WASHINGTON, DC — In response to a significantly flawed study on the Renewable Fuel Standard (RFS) released by the University of Tennessee and sponsored by Big Oil, Tom Buis, co-chairman of Growth Energy, issued the following statement:

“Clearly this study was published with an agenda and without regard to the facts. It is misleading, inaccurate and runs counter to a large body of expert research. Slapping a new title on this previously discredited research won’t change the facts, and those who published this study clearly have little interest in doing anything other than maintaining the status quo of our dangerous addiction to foreign oil and fossil fuels.

“When you separate the facts from the rhetoric, it’s clear that this is a special interest study bought and paid for by Big Oil. While the ethanol industry voluntarily gave up its tax credits in 2011, oil companies have received government handouts for over a century. They currently receive five billion dollars in subsidies a year in the U.S., and hundreds of billions worldwide. Furthermore, the EPA Administrator has noted that the RFS has been a key component of the administration’s push to stem the tide of climate change.

“With regards to the environmental benefits of ethanol, the facts are clear. According to Argonne National Laboratory, – an objective national laboratory – ethanol reduces greenhouse gas (GHG) emissions by an average of 34 percent compared to gasoline, even when the highly controversial and disputed theory on Indirect Land Use Change (ILUC) is factored into the modeling. Furthermore, Argonne has found that without ILUC included, ethanol reduces GHG emissions by 57 percent compared to gasoline.

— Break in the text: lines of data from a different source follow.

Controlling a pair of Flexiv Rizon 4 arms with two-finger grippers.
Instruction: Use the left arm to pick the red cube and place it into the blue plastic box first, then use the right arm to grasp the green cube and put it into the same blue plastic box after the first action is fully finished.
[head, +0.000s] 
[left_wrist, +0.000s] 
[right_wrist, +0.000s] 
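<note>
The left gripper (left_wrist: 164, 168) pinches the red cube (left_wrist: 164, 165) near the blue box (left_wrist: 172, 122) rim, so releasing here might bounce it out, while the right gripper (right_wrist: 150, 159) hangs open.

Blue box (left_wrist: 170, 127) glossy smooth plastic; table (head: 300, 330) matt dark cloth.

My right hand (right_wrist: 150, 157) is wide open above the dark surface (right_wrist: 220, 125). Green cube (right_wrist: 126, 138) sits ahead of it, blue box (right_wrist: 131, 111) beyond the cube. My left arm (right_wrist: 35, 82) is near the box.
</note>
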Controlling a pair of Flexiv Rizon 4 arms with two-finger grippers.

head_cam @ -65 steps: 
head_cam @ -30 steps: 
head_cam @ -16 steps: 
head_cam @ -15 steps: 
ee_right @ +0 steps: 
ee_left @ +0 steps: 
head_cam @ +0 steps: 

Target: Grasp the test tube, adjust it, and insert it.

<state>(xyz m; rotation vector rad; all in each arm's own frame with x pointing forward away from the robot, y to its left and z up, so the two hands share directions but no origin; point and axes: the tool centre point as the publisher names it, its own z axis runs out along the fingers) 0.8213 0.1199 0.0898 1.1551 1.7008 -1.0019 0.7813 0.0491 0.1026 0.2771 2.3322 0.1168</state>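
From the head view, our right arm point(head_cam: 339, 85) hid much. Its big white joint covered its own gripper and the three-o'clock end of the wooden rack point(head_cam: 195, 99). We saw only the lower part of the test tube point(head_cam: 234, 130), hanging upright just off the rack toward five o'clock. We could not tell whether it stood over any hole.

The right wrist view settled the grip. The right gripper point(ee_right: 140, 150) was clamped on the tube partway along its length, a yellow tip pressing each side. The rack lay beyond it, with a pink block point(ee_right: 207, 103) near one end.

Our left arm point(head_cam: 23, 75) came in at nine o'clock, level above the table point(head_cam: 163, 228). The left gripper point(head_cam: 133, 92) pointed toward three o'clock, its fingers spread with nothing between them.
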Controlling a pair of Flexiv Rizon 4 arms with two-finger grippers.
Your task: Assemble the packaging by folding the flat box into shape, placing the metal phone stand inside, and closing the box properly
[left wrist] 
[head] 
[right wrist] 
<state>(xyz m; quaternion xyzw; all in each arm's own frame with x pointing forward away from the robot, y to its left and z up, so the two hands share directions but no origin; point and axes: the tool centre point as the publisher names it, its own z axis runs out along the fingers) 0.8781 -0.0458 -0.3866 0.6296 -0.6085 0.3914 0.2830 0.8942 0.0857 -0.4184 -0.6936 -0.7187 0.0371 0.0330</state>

“Side by side, ethanol wins every time when it comes to the environment. How are the ecologically devastating spills like Deepwater Horizon, which dumped more than 200 million gallons of oil and polluted an area in the Gulf of Mexico the size of Oklahoma, so easily forgotten? Because of one spill, beaches were closed, ecosystems destroyed and local economies decimated. In 2013 there were 7,662 spills, oils leaks and blowouts, averaging approximately 20 spills per day. No beach has ever been closed due to an ethanol spill. When it comes to environmental benefits, can anyone seriously believe that oil is better than biodegradable ethanol that burns cleaner, is renewable, and improves air quality? Not to mention, a recent study by the University of Montana found that, ‘between 2000 and 2012, about 7 million acres – the rough equivalent of three Yellowstone National Parks – was given over to well pads and related roads.’ Yet Big Oil is undeterred by hard data that shows their history of environmental damage, with an interest only in stopping the development of renewable fuels by urging the repeal of the RFS.

“Predictably , another critical component that was unsurprisingly left out of the University of Tennessee’s report is that ethanol, with its high octane content, reduces the need to add known carcinogens such as benzene and 1-3 butadiene to gasoline to bolster octane and engine performance. Additionally, ethanol plays a major role in reducing ultra-fine particulates in exhaust emissions – particles that are linked to a large number of adverse health outcomes

“Finally, the RFS limits corn ethanol to 15 billion gallons, with the remaining 21 billion gallons coming from advanced biofuels. Additionally, there is an inextricable link between first generation corn based ethanol and next generation fuels such as cellulosic ethanol. Third Way, a centrist think tank outlined this in a report, explaining that in 2015, 88 percent of cellulosic biofuel capacity will have a direct link to first generation production.

“The renewable fuels industry is a win-win for America. We are creating jobs and revitalizing rural economies, as well as improving our environment and decreasing our dependence on foreign oil – all while providing consumers a choice and savings at the pump. Biofuel producers are working to meet the energy needs of America, while Big Oil is desperate to maintain their 90 percent monopoly on the motor fuels market and are willing to do anything to protect their bottom, profits and the status quo.”